= Beginning of Section =
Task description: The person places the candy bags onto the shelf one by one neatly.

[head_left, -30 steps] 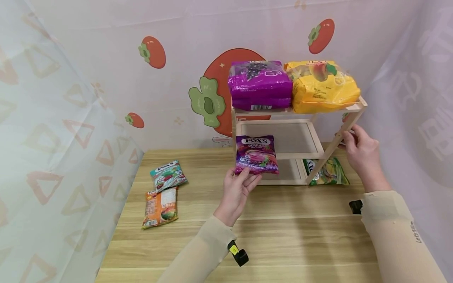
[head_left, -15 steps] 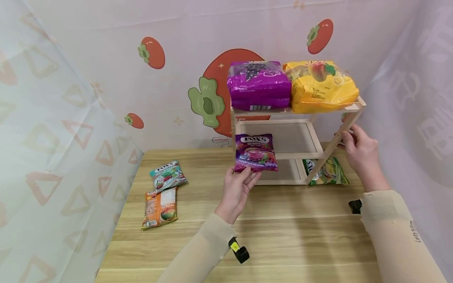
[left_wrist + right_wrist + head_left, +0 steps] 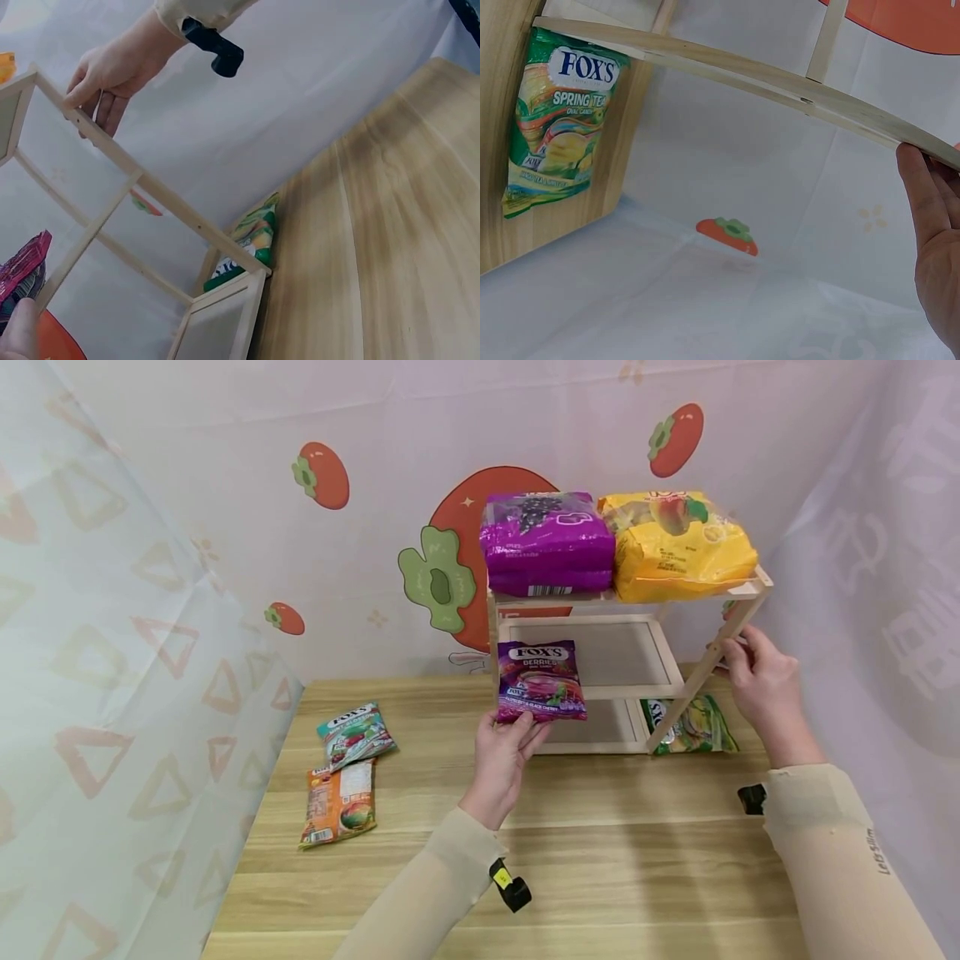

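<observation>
Altogether six candy bags (image 3: 540, 681), one rack (image 3: 628, 648).

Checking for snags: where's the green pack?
Head view, right side: the green pack lies on the table by the rack, partly behind its front right post.

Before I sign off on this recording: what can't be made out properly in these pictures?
Held purple bag, left-wrist view: cut off by the left edge.
Right grip, right-wrist view: cut off by the right edge.
Green bag, head view: partly hidden behind the shelf post.
Orange bag, head view: small print too small to read.
</observation>
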A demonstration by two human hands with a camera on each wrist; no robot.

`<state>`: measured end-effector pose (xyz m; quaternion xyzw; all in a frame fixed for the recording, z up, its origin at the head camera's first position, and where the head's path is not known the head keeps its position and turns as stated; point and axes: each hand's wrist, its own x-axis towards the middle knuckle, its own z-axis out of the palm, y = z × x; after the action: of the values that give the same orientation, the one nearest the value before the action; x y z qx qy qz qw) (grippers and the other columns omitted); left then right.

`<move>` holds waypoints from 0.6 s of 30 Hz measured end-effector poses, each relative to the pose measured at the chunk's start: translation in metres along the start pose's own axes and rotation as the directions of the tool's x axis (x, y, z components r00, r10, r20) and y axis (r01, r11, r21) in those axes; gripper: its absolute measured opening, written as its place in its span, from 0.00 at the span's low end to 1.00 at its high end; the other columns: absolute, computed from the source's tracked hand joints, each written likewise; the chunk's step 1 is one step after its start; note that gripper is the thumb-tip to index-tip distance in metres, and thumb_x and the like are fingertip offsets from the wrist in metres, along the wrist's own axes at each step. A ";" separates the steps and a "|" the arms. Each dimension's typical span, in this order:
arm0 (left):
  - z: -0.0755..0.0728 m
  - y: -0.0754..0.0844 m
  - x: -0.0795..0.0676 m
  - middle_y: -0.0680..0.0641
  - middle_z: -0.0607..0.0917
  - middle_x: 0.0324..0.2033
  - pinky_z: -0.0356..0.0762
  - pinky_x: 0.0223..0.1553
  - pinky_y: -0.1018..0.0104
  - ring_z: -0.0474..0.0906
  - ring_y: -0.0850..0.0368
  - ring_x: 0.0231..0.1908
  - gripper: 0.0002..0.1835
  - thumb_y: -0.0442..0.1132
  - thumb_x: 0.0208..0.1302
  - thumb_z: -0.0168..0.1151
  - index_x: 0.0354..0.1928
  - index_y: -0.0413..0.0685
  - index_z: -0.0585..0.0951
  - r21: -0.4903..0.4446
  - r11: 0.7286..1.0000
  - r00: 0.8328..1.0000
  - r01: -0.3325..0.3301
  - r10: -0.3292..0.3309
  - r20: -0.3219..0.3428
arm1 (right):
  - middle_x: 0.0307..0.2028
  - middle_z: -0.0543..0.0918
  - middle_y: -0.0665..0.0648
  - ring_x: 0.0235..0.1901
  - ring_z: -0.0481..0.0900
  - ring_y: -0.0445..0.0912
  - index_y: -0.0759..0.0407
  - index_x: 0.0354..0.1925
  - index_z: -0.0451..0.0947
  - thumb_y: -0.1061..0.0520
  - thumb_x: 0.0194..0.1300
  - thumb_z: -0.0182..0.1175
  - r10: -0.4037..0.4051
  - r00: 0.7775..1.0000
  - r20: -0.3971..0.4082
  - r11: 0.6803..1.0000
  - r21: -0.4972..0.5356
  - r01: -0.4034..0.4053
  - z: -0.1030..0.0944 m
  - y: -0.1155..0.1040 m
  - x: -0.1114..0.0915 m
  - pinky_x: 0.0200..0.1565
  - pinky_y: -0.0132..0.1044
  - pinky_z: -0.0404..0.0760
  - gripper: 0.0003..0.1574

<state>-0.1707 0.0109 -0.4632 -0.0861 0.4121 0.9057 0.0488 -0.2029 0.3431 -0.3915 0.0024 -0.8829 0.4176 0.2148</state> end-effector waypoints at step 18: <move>-0.007 0.007 0.001 0.37 0.87 0.33 0.89 0.35 0.55 0.89 0.49 0.28 0.18 0.45 0.75 0.62 0.54 0.36 0.77 0.355 0.933 0.998 0.061 -0.057 -0.022 | 0.54 0.82 0.75 0.40 0.76 0.21 0.61 0.69 0.72 0.52 0.81 0.49 -0.004 1.000 -0.019 1.000 -0.007 0.004 0.001 -0.003 -0.001 0.38 0.14 0.78 0.25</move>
<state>-0.1717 0.0009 -0.4627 -0.0935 0.5664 0.8141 0.0882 -0.2016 0.3400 -0.3904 -0.0004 -0.8821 0.4142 0.2243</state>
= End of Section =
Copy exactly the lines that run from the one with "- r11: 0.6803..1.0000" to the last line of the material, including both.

  - r11: 0.6803..1.0000
  - r21: -0.4972..0.5356
  - r01: -0.4034..0.4053
  - z: -0.1030..0.0944 m
  - y: -0.1155..0.1040 m
  - x: -0.1114..0.0915 m
  - pinky_x: 0.0200..0.1565
  - pinky_y: -0.0132..0.1044
  - pinky_z: -0.0404..0.0760
  - gripper: 0.0003..0.1574

<state>-0.1707 0.0109 -0.4632 -0.0861 0.4121 0.9057 0.0488 -0.2029 0.3431 -0.3915 0.0024 -0.8829 0.4176 0.2148</state> end-effector waypoints at step 18: <move>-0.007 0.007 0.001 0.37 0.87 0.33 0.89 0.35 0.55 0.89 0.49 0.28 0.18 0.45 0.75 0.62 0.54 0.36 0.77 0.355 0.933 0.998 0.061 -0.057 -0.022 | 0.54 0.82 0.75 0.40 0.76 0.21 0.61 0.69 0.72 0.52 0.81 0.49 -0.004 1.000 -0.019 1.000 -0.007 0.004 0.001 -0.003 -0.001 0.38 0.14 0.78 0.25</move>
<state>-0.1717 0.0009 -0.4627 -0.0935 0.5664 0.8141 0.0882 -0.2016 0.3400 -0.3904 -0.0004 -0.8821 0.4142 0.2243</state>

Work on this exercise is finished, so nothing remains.